**Exercise goal:** In the listing below, find the line with "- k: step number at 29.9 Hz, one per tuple" and the line with "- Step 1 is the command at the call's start". Repeat those two lines and all lines between them exactly.

**Data for this exercise:**

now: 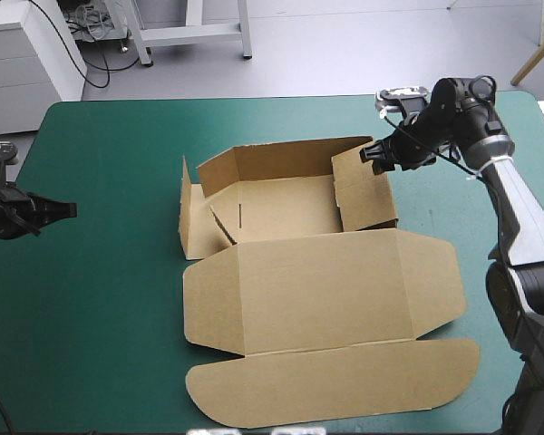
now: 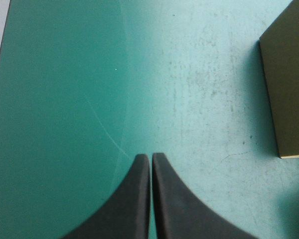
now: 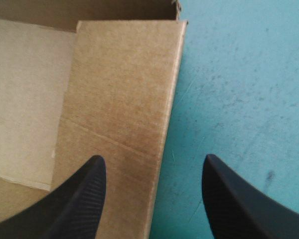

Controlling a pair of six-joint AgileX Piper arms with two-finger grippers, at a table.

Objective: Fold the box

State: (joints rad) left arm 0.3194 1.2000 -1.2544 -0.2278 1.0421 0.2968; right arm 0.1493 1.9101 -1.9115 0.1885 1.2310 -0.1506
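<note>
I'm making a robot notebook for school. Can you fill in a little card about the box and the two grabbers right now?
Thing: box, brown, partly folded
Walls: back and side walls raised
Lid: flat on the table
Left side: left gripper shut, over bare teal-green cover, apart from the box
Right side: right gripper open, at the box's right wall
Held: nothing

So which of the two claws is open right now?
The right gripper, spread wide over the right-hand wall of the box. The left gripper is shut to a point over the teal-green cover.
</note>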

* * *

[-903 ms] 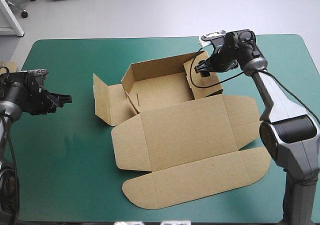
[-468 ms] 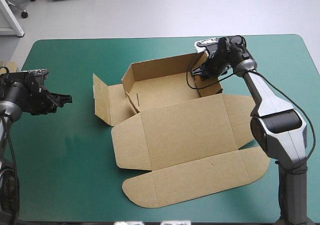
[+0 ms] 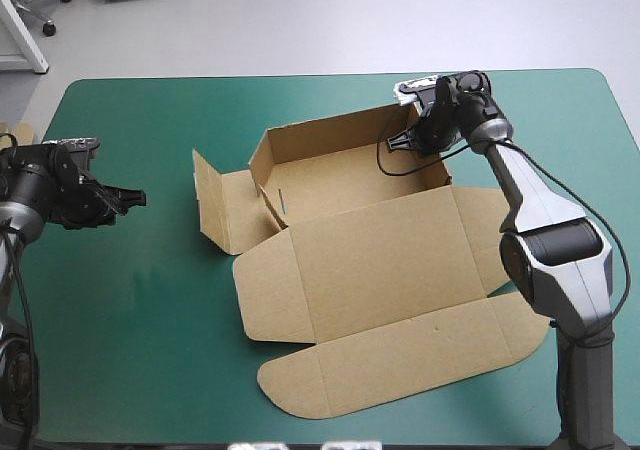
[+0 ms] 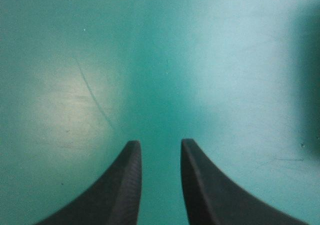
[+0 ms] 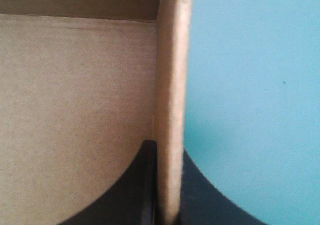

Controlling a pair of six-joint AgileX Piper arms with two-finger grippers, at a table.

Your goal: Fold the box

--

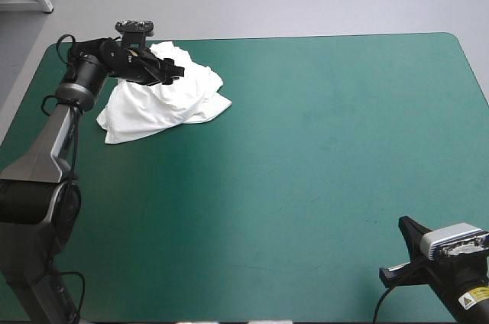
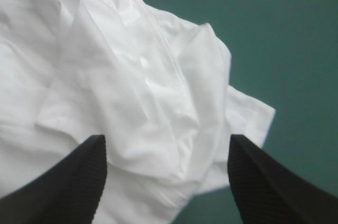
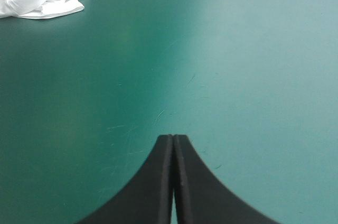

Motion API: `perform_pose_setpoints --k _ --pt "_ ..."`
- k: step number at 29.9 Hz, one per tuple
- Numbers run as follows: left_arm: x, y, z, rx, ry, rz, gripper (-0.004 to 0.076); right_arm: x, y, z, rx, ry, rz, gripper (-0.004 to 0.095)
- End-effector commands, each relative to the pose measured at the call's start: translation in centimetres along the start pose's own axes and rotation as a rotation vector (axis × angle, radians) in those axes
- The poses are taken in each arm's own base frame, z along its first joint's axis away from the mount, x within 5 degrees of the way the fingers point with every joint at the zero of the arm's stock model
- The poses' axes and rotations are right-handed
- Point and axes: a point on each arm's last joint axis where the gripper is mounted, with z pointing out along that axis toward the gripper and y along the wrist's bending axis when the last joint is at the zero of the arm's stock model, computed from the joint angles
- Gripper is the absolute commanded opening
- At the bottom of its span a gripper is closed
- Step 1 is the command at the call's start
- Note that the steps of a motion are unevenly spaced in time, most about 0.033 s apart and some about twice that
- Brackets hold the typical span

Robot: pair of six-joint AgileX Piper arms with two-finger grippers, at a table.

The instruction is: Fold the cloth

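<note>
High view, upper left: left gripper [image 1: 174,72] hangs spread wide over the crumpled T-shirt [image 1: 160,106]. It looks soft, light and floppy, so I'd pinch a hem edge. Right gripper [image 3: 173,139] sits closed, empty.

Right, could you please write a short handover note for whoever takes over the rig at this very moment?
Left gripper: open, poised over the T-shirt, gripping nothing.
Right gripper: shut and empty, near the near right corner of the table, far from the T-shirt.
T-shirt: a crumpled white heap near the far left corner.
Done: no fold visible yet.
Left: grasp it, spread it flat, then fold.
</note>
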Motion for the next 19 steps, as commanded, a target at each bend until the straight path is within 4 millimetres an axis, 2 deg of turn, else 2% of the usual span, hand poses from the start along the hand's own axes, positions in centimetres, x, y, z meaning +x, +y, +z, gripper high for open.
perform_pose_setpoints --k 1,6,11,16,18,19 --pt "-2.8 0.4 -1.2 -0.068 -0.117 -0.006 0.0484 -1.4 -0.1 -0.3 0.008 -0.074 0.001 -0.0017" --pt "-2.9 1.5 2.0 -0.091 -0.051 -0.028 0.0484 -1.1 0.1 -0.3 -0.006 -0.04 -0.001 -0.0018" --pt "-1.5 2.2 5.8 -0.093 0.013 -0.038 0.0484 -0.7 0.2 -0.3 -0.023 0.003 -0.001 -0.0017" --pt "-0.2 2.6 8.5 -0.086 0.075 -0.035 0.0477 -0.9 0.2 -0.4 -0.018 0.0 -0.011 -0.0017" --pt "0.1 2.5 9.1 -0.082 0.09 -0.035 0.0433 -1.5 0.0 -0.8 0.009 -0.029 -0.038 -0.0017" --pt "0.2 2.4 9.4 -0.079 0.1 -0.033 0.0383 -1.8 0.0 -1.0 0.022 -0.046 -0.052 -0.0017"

**Solution below:**
- k: step number at 29.9 Hz, one per tuple
- Numbers run as follows: left_arm: x, y, z, rx, ry, rz, gripper (-0.004 to 0.076); right_arm: x, y, z, rx, ry, rz, gripper (-0.004 to 0.095)
- End-effector commands, each relative to the pose measured at the call's start: translation in centimetres along the start pose's own axes and rotation as a rotation vector (axis × angle, radians) in those axes
- The poses are taken in each arm's own base frame, z along its first joint's axis away from the mount, x within 5 degrees of the way the fingers point with every joint at the zero of the arm's stock model
- The poses' axes and rotations are right-handed
- Point and axes: a point on each arm's last joint axis where the gripper is mounted, with z pointing out along that axis toward the gripper and y along the wrist's bending axis when the last joint is at the zero of the arm's stock model, computed from the joint angles
- Gripper is the absolute commanded opening
- At the bottom of its span a gripper is closed
- Step 1 is the command at the call's start

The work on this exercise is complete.